# Work required:
An exact copy of the listing below is the answer, with the pictures removed.
*** Block opens ***
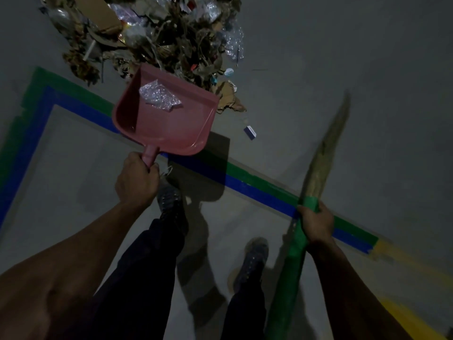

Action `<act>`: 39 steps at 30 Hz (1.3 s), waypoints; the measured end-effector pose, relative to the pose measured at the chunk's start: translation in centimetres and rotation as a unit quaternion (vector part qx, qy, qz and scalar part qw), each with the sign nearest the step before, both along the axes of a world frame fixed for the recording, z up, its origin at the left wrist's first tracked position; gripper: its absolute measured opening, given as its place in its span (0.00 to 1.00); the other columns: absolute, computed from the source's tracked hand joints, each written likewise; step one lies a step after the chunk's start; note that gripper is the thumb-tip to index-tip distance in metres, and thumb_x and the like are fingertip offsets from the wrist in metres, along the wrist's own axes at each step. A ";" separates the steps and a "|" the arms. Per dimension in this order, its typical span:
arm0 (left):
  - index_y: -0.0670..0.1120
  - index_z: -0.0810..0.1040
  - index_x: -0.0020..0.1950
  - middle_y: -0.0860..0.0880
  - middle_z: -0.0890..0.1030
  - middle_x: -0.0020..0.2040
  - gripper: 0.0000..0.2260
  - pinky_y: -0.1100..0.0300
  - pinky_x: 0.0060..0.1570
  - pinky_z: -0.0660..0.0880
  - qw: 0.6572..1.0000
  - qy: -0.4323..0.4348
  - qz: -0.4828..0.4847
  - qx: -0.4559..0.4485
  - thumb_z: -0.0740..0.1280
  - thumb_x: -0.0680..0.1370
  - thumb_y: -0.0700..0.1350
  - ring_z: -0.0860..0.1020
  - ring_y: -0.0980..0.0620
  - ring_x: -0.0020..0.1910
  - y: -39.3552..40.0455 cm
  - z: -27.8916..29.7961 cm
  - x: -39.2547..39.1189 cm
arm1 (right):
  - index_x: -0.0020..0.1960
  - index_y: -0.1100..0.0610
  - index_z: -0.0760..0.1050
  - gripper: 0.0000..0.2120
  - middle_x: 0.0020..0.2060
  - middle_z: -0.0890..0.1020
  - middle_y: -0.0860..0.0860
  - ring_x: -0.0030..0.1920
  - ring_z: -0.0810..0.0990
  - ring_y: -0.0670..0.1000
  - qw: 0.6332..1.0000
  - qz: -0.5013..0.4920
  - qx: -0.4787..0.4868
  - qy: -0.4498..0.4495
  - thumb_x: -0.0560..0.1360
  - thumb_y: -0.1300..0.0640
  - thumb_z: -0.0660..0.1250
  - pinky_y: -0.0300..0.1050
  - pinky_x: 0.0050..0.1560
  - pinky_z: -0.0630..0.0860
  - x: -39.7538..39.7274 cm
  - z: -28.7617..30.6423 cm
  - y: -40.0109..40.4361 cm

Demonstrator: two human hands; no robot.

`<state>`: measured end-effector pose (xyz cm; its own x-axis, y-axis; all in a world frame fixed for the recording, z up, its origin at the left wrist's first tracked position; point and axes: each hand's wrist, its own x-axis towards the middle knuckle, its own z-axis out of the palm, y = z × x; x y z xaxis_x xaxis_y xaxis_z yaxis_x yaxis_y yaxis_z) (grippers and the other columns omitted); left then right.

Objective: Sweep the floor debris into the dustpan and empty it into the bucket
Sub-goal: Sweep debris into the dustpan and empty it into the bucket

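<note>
My left hand (pixel 137 180) grips the handle of a pink dustpan (pixel 171 128), held above the floor with its mouth toward the debris. A crumpled piece of clear plastic (pixel 159 95) lies inside the pan. My right hand (pixel 316 222) holds a broom by its green handle (pixel 291 263); the straw bristles (pixel 326 153) point up and away, blurred. A large debris pile (pixel 166 33) of dry leaves, cardboard and plastic wrap covers the floor at the top centre. No bucket is in view.
Green and blue tape lines (pixel 257 185) cross the grey floor under the dustpan, with yellow tape (pixel 402 261) at the lower right. A small blue-and-white box (pixel 250 132) and a torn cardboard scrap (pixel 230 99) lie beside the pile. My legs and shoes (pixel 252 256) stand below.
</note>
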<state>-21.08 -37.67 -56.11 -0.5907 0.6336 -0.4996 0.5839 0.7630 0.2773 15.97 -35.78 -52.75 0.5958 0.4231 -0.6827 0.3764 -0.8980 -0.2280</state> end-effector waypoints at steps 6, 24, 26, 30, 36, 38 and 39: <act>0.43 0.70 0.56 0.38 0.76 0.54 0.13 0.50 0.44 0.66 1.000 0.021 -0.006 -0.004 0.64 0.77 0.50 0.76 0.36 0.51 -0.9 -1.9 -0.7 | 0.65 0.55 0.76 0.22 0.47 0.82 0.57 0.44 0.82 0.59 0.998 0.034 -0.035 0.051 0.72 0.59 0.72 0.54 0.44 0.82 -3.4 -4.2 0.2; 0.41 0.70 0.57 0.37 0.75 0.54 0.14 0.51 0.44 0.66 0.999 0.025 0.028 -0.004 0.64 0.78 0.49 0.76 0.36 0.51 -1.3 -0.9 -2.3 | 0.62 0.51 0.76 0.17 0.44 0.81 0.55 0.37 0.81 0.55 0.990 0.029 0.058 0.125 0.74 0.59 0.70 0.47 0.33 0.80 -9.2 -1.0 2.3; 0.41 0.70 0.57 0.38 0.75 0.54 0.14 0.51 0.44 0.65 0.999 0.028 0.032 -0.006 0.64 0.78 0.49 0.76 0.36 0.51 -1.1 -1.2 -2.7 | 0.64 0.54 0.75 0.19 0.46 0.82 0.57 0.42 0.82 0.59 0.994 0.035 0.016 0.103 0.74 0.59 0.70 0.55 0.44 0.82 -9.9 -2.2 1.3; 0.42 0.70 0.57 0.39 0.76 0.53 0.13 0.51 0.44 0.65 0.998 0.036 0.042 -0.010 0.64 0.78 0.50 0.76 0.37 0.50 -1.0 -1.9 -3.4 | 0.66 0.51 0.72 0.21 0.46 0.81 0.53 0.43 0.82 0.56 0.981 0.104 -0.032 0.160 0.75 0.59 0.69 0.50 0.43 0.82 -15.0 -4.2 -0.6; 0.42 0.70 0.57 0.39 0.76 0.53 0.14 0.49 0.45 0.67 0.998 0.041 0.039 -0.009 0.64 0.78 0.50 0.76 0.37 0.51 -1.3 -2.3 -4.4 | 0.70 0.52 0.71 0.24 0.51 0.81 0.55 0.48 0.81 0.56 0.966 0.147 0.014 0.213 0.75 0.58 0.69 0.51 0.48 0.81 -20.7 -4.6 1.7; 0.42 0.70 0.58 0.39 0.76 0.54 0.14 0.47 0.47 0.69 0.998 0.036 0.049 -0.016 0.64 0.78 0.50 0.76 0.36 0.51 -1.2 -2.0 -4.4 | 0.69 0.52 0.72 0.23 0.50 0.81 0.56 0.47 0.82 0.57 0.971 0.121 0.043 0.201 0.74 0.57 0.69 0.54 0.47 0.82 -19.9 -3.5 3.1; 0.42 0.70 0.58 0.39 0.76 0.54 0.14 0.47 0.48 0.69 0.998 0.032 0.054 -0.019 0.64 0.78 0.50 0.76 0.36 0.52 -1.2 -1.8 -4.4 | 0.69 0.51 0.72 0.23 0.50 0.81 0.55 0.46 0.82 0.57 0.974 0.108 0.059 0.191 0.75 0.57 0.69 0.51 0.44 0.81 -19.1 -2.9 3.5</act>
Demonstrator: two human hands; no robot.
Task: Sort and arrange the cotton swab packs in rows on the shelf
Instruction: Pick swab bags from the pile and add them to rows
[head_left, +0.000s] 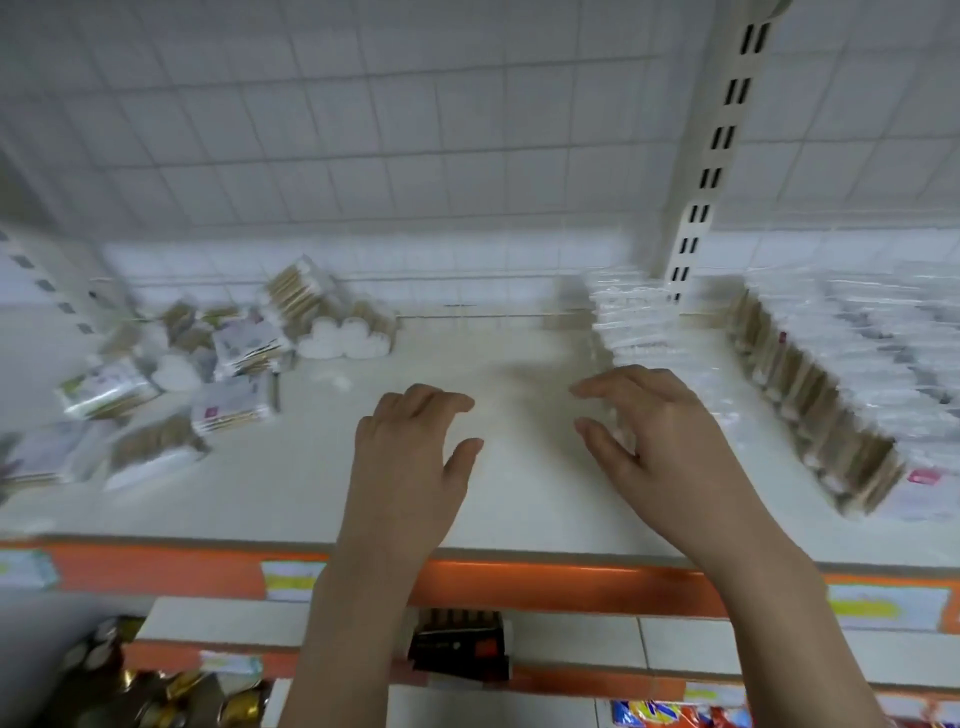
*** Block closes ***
# Result below:
Action `<act>`: 39 steps at 30 Hz (1.3 s), waypoints; the measured end-effector pose, relative to the pose measured at the chunk's start: translation in centimetres and rotation as a unit quaternion (vector part qx, qy, qz and scalar part qw), each with the sign nearest the step before, both along the axes of a world frame fixed for the recording, z up, its origin at the left wrist's first tracked position; gripper: its absolute measured opening, given as its place in its span (0.00 to 1.00); the other columns: absolute, computed from the source's tracked hand joints, each written likewise; step one lies a step after the chunk's start; note that gripper is the thumb-tip to index-tip distance in metres, and thumb_x and the like are fingertip offsets from the wrist in metres, along the wrist's own axes at each step. A ";" separates the steps and a "|" the arms. Per dimension in this order, its typical span:
arm0 (left):
  - index_y: -0.0670..0.1120
  - index_z: -0.0810..0.1040
  - index_x: -0.0020..0.1950
  - middle_y: -0.0860..0.0880
  - middle_z: -0.0890..0.1030
  - middle_x: -0.0020..0.2040
  - gripper: 0.0000..0.2260
  - pinky_y: -0.1100..0.0300
  - pinky_x: 0.0060..0.1570
  - pinky_z: -0.0660..0.0880
  - qw: 0.6572..1.0000
  - qy: -0.4323..0.4348
  - qz: -0.4828..0.4847
  - qx: -0.4559..0.4485
  - thumb_z: -0.0740..0.1280
  - thumb_x: -0.0680..0.1370
  - thumb_y: -0.0700..0.1350
  - ring_z: -0.0860..0.1020
  - ring_y: -0.0980..0.0620
  - ring_x: -0.0020..0.1910
  - y: -39.3552..40.0455 cm
  - z: -27.8916..29.7961 cm
  - x: -39.2547..39.1189 cm
arm1 (right):
  - index_x: -0.0020..0.1960
  - index_y: -0.1100..0.0610
  - index_z: -0.0760..0.1050
  - gripper: 0.0000..0.2120
  - middle_x: 0.0020..0.2060
  - middle_z: -0.0890..0.1020
  - middle_y: -0.0860..0.0860
  - ring_x: -0.0030..0.1920
  - ring_z: -0.0810..0.0990
  - ring_y: -0.0670..0.1000
  - qw: 0.6332..1.0000
  - qz: -0.5013..0.4920
  - qx: -0.4787..0.4868
  - qy: -0.4498..0.4495
  - thumb_x: -0.0560..0.1360
  - thumb_y: -0.1300..0.0640
  - thumb_z: -0.0660..0.1250
  - pinky_y: -0.0300..0.1050
  - pinky_x: 0.0050..0.1560
  - pinky_z: -0.0630..0.0860
  - x: -39.7538..39.7274 cm
  - z: -28.7617..30.6423 cm
  - y: -40.0109..40.4361 cm

Demonstrator: two human hands; no robot.

`<state>`: measured end-effector pose (xyz cm; its own x-axis, y-axis; all in a world frame fixed for the recording, z up, its origin at the left wrist's first tracked position; point and axes: each hand's wrist, its own x-axis towards the middle knuckle, its own z-axis out of the palm, y = z × x; x y z xaxis_x xaxis_y xaxis_z yaxis_x yaxis_y yaxis_z) (grippers and the other columns omitted); left then right.

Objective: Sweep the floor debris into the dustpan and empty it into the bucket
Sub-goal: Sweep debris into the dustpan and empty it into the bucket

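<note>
My left hand (pixel 137 180) grips the handle of a pink dustpan (pixel 171 128), held above the floor with its mouth toward the debris. A crumpled piece of clear plastic (pixel 159 95) lies inside the pan. My right hand (pixel 316 222) holds a broom by its green handle (pixel 291 263); the straw bristles (pixel 326 153) point up and away, blurred. A large debris pile (pixel 166 33) of dry leaves, cardboard and plastic wrap covers the floor at the top centre. No bucket is in view.
Green and blue tape lines (pixel 257 185) cross the grey floor under the dustpan, with yellow tape (pixel 402 261) at the lower right. A small blue-and-white box (pixel 250 132) and a torn cardboard scrap (pixel 230 99) lie beside the pile. My legs and shoes (pixel 252 256) stand below.
</note>
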<state>-21.08 -37.67 -56.11 -0.5907 0.6336 -0.4996 0.5839 0.7630 0.2773 15.97 -35.78 -52.75 0.5958 0.4231 -0.6827 0.3764 -0.8980 -0.2280</state> end-effector waypoints at steps 6, 24, 26, 30, 36, 38 and 39: <act>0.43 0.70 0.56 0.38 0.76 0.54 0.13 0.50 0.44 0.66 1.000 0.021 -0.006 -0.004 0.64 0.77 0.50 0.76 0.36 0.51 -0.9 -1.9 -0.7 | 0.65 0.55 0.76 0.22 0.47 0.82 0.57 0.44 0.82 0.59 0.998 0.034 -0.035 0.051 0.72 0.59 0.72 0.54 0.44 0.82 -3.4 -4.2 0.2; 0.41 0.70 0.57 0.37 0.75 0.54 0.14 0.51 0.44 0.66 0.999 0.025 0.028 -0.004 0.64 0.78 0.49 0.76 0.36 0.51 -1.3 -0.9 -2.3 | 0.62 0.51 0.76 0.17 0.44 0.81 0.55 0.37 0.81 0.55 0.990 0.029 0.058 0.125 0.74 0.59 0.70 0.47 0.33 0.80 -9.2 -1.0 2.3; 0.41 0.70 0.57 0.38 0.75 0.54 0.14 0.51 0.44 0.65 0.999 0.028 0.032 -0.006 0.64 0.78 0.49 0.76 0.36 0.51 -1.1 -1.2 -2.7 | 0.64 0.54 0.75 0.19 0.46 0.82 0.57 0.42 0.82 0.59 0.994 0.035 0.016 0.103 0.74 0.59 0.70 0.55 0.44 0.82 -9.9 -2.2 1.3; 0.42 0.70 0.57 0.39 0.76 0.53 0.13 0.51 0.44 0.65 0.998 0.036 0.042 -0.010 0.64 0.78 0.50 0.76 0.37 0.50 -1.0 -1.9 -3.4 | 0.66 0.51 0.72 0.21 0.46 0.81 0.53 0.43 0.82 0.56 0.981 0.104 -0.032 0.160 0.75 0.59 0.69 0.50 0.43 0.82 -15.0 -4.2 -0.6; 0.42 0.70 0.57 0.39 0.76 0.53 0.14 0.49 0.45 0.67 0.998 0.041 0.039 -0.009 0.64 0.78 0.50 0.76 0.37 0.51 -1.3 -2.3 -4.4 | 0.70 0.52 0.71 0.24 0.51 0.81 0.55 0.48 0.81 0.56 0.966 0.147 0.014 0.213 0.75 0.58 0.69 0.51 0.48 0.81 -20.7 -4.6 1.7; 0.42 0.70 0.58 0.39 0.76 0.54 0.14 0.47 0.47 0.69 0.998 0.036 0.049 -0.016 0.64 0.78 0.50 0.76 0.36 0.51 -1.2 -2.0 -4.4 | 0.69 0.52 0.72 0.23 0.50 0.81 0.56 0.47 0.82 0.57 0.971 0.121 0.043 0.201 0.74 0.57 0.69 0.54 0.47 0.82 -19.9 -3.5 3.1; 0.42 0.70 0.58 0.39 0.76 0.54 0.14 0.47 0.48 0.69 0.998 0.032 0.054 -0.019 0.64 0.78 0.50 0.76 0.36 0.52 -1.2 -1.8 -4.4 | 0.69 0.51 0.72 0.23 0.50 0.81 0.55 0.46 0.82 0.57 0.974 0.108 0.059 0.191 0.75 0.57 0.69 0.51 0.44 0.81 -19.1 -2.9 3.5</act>
Demonstrator: two human hands; no robot.
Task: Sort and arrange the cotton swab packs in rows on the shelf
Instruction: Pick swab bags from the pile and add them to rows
[head_left, +0.000s] 

No further output is required here.